**How to complete this task**
Identify the line with "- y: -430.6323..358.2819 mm"; copy word for word that line and every one after it, to the end of the listing. Exclude pictures.

---------- Recorded information

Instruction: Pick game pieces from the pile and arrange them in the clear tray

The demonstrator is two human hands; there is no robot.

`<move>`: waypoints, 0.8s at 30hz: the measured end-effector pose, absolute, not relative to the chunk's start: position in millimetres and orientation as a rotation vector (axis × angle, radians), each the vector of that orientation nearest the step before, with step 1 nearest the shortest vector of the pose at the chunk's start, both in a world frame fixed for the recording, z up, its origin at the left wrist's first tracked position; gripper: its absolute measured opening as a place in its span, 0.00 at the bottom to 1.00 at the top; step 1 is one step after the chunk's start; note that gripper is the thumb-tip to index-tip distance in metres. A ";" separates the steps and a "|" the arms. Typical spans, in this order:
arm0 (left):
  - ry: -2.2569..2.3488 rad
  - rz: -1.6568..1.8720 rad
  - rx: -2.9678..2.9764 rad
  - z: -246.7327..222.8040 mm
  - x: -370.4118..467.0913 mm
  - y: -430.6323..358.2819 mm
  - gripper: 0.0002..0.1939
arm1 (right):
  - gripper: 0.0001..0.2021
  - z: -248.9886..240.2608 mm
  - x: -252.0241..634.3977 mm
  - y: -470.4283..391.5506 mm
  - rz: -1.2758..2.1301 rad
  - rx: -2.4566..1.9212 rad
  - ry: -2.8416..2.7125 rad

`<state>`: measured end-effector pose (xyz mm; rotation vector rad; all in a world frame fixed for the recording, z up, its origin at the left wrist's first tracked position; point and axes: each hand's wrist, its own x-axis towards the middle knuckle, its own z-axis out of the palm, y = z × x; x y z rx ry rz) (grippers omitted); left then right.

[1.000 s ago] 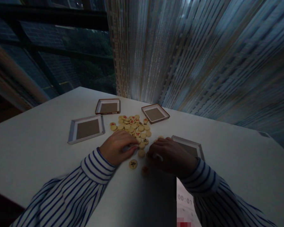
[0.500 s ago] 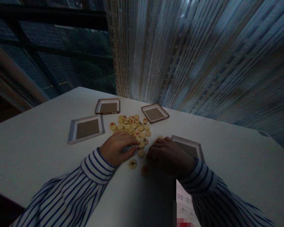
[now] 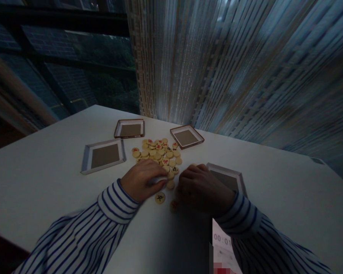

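While the left hand (image 3: pixel 145 180) curves over the near edge of the piled game discs (image 3: pixel 161 153), thumb parted from forefinger, the right hand (image 3: pixel 204 187) is curled beside them; whether it grips anything cannot be determined. The pile lies on the desk (image 3: pixel 57 190) among four shallow trays (image 3: pixel 105 156). One black-marked disc (image 3: pixel 160 198) lies near the left thumb.
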<state>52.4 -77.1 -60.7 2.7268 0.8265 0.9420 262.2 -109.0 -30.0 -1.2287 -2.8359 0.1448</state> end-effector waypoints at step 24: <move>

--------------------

**Task output**
  - y: -430.6323..358.2819 mm
  - gripper: 0.0002..0.1939
arm1 (right):
  - gripper: 0.0001..0.2021
  - z: -248.9886..240.2608 mm
  - x: -252.0241..634.3977 mm
  - y: -470.4283..391.5506 mm
  - rz: -1.2758..2.1301 rad
  - rx: -2.4566..1.9212 rad
  - ry: -2.8416..2.7125 rad

`<state>`: measured end-effector pose (xyz mm; rotation vector rad; all in a world frame fixed for the recording, z up, its origin at the left wrist's first tracked position; point and axes: each hand's wrist, its own x-axis towards the middle knuckle, its own z-axis out of the palm, y = z × x; x y z rx ry rz) (grippers omitted); left then right.

[1.000 s ago] 
[0.500 s ago] 
[now] 

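While the left hand (image 3: pixel 145 180) curves over the near edge of the piled game discs (image 3: pixel 161 153), thumb parted from forefinger, the right hand (image 3: pixel 204 187) is curled beside them; whether it grips anything cannot be determined. The pile lies on the desk (image 3: pixel 57 190) among four shallow trays (image 3: pixel 105 156). One black-marked disc (image 3: pixel 160 198) lies near the left thumb.
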<state>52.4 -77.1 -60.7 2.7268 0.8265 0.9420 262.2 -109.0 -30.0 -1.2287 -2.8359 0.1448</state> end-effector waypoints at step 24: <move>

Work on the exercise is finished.